> _TASK REQUIREMENTS_: Images should be left out, and everything else in the listing reproduced exactly.

> _INFORMATION SUPPLIED_:
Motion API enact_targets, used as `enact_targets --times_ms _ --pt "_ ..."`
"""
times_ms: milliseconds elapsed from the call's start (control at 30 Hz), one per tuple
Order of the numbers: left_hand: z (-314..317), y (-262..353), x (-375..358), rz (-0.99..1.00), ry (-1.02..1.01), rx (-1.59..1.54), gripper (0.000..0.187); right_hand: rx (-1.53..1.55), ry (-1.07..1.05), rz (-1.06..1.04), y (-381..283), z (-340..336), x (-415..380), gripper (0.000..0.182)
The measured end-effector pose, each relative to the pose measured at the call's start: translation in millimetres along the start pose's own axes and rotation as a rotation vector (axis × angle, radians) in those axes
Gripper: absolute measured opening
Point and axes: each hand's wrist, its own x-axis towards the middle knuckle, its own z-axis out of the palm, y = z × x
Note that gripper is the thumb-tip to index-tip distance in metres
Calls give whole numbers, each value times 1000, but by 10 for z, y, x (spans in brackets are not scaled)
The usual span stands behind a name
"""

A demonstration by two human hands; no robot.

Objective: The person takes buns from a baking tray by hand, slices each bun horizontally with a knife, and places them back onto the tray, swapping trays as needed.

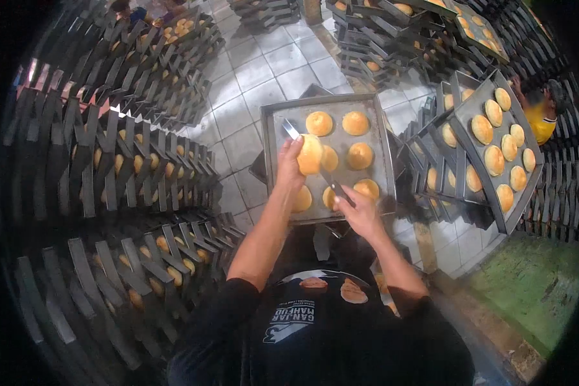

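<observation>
The left hand [291,164] closes around a bun [310,154], lifted just over the tray [273,138]. The right hand [357,209] is shut on a knife [318,168] that runs under that bun. Best to keep the blade flat and away from the left fingers, and the other buns [359,156] undisturbed.

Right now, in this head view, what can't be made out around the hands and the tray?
- Right hand: its grip on the knife handle is hidden by the hand itself.
- Knife blade: its middle passes behind the bun in the left hand.
- Tray: near edge covered by both forearms.
- Stacked racks: buns inside too dark and small to count.
</observation>
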Motion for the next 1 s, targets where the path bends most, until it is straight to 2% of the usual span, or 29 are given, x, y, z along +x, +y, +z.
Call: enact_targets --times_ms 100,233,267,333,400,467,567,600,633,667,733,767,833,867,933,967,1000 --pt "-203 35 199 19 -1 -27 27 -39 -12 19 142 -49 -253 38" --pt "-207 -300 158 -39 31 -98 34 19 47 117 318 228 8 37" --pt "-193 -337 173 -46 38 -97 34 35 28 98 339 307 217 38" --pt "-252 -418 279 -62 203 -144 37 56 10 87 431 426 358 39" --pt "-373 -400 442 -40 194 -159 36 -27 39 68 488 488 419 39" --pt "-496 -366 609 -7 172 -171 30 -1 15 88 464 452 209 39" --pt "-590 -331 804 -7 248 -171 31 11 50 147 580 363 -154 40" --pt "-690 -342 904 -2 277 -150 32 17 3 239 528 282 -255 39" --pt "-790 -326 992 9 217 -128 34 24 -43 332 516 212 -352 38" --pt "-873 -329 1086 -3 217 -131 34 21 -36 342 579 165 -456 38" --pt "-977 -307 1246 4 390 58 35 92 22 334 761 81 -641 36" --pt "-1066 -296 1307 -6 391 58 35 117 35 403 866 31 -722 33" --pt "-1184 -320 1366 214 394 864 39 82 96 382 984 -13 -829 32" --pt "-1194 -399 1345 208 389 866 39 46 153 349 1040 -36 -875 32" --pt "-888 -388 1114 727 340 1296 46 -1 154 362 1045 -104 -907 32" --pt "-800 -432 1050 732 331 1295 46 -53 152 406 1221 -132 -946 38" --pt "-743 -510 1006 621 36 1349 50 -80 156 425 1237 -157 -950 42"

> _SOLUTION TO THIS PROBLEM_:
Motion API enact_targets, used as `enact_targets --times_ms _ --pt "_ ..."`
"""
times_ms: milliseconds elapsed from the call's start (control at 30 Hz), one per tuple
Order of the numbers: left_hand: z (-314..317), y (-262..353), x (-375..358), rz (-0.99..1.00), ry (-1.02..1.01), rx (-1.59..1.54), gripper (0.000..0.187); right_hand: rx (-1.53..1.55), ry (-1.07..1.05), rz (-1.06..1.04), y (-381..283), z (-340..336), x (-415..380), gripper (0.000..0.182)
The measured end-effector pose, each relative to the pose measured at the call's start: translation in millimetres along the start pose's own axes and rotation as a rotation vector (axis × angle, radians) in those axes
Gripper: absolute measured opening
Point and axes: each hand's wrist, its own x-axis towards the middle knuckle, its own z-axis out of the palm, y = z × x
Note that gripper is the thumb-tip to index-tip distance in metres
Calls give whole numbers, each value times 1000, but by 10 for z, y, x (spans in brackets are not scaled)
The usual span stands behind a name
"""

A demonstration by two human hands; no robot.

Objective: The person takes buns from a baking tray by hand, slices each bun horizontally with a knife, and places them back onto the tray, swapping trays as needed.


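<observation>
The left hand [291,164] closes around a bun [310,154], lifted just over the tray [273,138]. The right hand [357,209] is shut on a knife [318,168] that runs under that bun. Best to keep the blade flat and away from the left fingers, and the other buns [359,156] undisturbed.

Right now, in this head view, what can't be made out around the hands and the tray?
- Right hand: its grip on the knife handle is hidden by the hand itself.
- Knife blade: its middle passes behind the bun in the left hand.
- Tray: near edge covered by both forearms.
- Stacked racks: buns inside too dark and small to count.
</observation>
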Motion for the next 1 s, targets where the path bends most, until it is straight to 2% of the usual span, or 29 are given, x, y, z along +x, +y, +z.
Call: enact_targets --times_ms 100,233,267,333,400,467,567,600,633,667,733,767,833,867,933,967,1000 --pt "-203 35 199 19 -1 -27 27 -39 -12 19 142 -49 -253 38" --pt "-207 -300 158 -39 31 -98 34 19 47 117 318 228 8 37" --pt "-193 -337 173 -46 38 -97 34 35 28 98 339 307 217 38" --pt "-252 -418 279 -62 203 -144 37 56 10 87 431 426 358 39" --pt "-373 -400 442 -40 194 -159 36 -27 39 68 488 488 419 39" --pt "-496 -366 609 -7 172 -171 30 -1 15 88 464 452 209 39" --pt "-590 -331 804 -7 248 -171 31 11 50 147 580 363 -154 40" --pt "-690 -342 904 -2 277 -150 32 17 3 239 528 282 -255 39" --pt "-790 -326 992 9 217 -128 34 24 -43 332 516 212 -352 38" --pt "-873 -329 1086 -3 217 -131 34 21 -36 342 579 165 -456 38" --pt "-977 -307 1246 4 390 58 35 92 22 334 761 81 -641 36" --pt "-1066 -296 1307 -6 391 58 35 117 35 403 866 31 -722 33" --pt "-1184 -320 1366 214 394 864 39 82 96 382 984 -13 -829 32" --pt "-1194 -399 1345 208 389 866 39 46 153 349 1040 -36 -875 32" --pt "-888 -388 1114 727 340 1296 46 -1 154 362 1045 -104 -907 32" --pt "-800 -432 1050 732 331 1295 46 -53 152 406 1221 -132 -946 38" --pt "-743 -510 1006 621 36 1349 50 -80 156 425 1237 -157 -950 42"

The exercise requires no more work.